To do
Output the whole listing again, exactly as it reads.

───

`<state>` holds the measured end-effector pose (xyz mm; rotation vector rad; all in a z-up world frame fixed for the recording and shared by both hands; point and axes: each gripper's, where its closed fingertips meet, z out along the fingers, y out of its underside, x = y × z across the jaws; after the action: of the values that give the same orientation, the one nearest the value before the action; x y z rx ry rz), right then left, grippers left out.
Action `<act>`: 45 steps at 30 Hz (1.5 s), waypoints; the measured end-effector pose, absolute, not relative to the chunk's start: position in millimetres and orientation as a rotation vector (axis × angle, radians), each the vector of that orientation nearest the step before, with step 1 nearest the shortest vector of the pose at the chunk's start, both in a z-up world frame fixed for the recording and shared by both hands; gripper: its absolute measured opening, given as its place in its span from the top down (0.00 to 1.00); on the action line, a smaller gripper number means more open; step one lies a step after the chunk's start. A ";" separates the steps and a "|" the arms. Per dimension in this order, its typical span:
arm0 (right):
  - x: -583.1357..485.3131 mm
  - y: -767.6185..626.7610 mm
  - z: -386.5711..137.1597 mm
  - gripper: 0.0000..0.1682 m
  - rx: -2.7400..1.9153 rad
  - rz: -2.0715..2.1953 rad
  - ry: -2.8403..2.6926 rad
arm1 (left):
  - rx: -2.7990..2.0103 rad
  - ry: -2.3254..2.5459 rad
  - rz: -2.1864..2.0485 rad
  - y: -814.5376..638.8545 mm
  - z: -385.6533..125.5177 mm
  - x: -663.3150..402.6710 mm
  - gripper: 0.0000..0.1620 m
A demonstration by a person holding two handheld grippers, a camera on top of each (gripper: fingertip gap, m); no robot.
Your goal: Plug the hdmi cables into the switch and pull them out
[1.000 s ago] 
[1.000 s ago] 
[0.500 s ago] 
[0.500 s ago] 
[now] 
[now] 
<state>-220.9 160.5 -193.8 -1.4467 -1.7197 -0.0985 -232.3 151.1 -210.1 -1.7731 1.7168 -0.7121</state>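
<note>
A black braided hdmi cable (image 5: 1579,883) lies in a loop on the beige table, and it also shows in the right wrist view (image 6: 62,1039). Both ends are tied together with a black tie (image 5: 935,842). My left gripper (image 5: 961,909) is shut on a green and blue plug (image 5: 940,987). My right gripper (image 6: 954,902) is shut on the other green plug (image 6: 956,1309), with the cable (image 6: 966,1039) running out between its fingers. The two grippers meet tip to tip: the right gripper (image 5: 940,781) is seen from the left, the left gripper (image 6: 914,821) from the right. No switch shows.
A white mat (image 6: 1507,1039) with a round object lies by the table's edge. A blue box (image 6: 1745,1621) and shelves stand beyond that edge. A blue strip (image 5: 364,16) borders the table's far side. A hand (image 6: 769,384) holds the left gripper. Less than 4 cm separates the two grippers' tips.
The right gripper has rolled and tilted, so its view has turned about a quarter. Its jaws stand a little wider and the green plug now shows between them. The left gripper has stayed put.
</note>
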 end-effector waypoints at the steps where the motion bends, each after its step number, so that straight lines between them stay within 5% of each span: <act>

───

Reply
`<state>` holds the measured end-effector pose (xyz mm; rotation vector rad; all in a z-up world frame fixed for the recording and shared by both hands; point and axes: each gripper's, where its closed fingertips meet, z out along the fingers, y out of its underside, x = y × z across the jaws; after the action: of the values that give the same orientation, the one nearest the value before the action; x y z rx ry rz), right then left, grippers left out.
Action `<act>`: 45 steps at 30 Hz (1.5 s), waypoints; the measured end-effector pose, absolute, not relative to the chunk's start: position in millimetres and orientation as a rotation vector (axis × angle, radians), each the vector of that orientation nearest the step before, with step 1 nearest the shortest vector of the pose at the chunk's start, both in a z-up world frame fixed for the recording and shared by both hands; gripper: its absolute measured opening, given as its place in its span from the top down (0.00 to 1.00); on the action line, a smaller gripper number means more open; step one lies a step after the chunk's start. A ";" separates the steps and a "|" the arms. Per dimension in this order, its typical span:
arm0 (right):
  - x: -583.1357..485.3131 mm
  - y: -767.6185..626.7610 mm
  - z: -386.5711..137.1597 mm
  - gripper: 0.0000..0.1682 m
  - rx: -2.7400..1.9153 rad
  - rz: -2.0715..2.1953 rad
  - ry: -2.8403..2.6926 rad
arm1 (left):
  - rx: -2.7990..2.0103 rad
  - ry: -2.3254..2.5459 rad
  - rz: -2.1864..2.0485 rad
  - y: -814.5376..638.8545 mm
  - z: -385.6533..125.5177 mm
  - x: -663.3150..402.6710 mm
  - gripper: 0.0000..0.1620 m
A demonstration by a person holding two handheld grippers, a camera on top of each (gripper: fingertip gap, m); no robot.
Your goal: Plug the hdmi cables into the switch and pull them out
[1.000 s ago] 
[1.000 s ago] 
[0.500 s ago] 
[0.500 s ago] 
[now] 
[now] 
<state>-220.9 160.5 -193.8 -1.4467 -1.7197 -0.0985 -232.3 151.1 -210.1 -1.7731 1.7168 -0.7121</state>
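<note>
A black braided hdmi cable (image 5: 1579,883) lies in a loop on the beige table, and it also shows in the right wrist view (image 6: 62,1039). Both ends are tied together with a black tie (image 5: 935,842). My left gripper (image 5: 961,909) is shut on a green and blue plug (image 5: 940,987). My right gripper (image 6: 954,902) is shut on the other green plug (image 6: 956,1309), with the cable (image 6: 966,1039) running out between its fingers. The two grippers meet tip to tip: the right gripper (image 5: 940,781) is seen from the left, the left gripper (image 6: 914,821) from the right. No switch shows.
A white mat (image 6: 1507,1039) with a round object lies by the table's edge. A blue box (image 6: 1745,1621) and shelves stand beyond that edge. A blue strip (image 5: 364,16) borders the table's far side. A hand (image 6: 769,384) holds the left gripper. Less than 4 cm separates the two grippers' tips.
The right gripper has rolled and tilted, so its view has turned about a quarter. Its jaws stand a little wider and the green plug now shows between them. The left gripper has stayed put.
</note>
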 end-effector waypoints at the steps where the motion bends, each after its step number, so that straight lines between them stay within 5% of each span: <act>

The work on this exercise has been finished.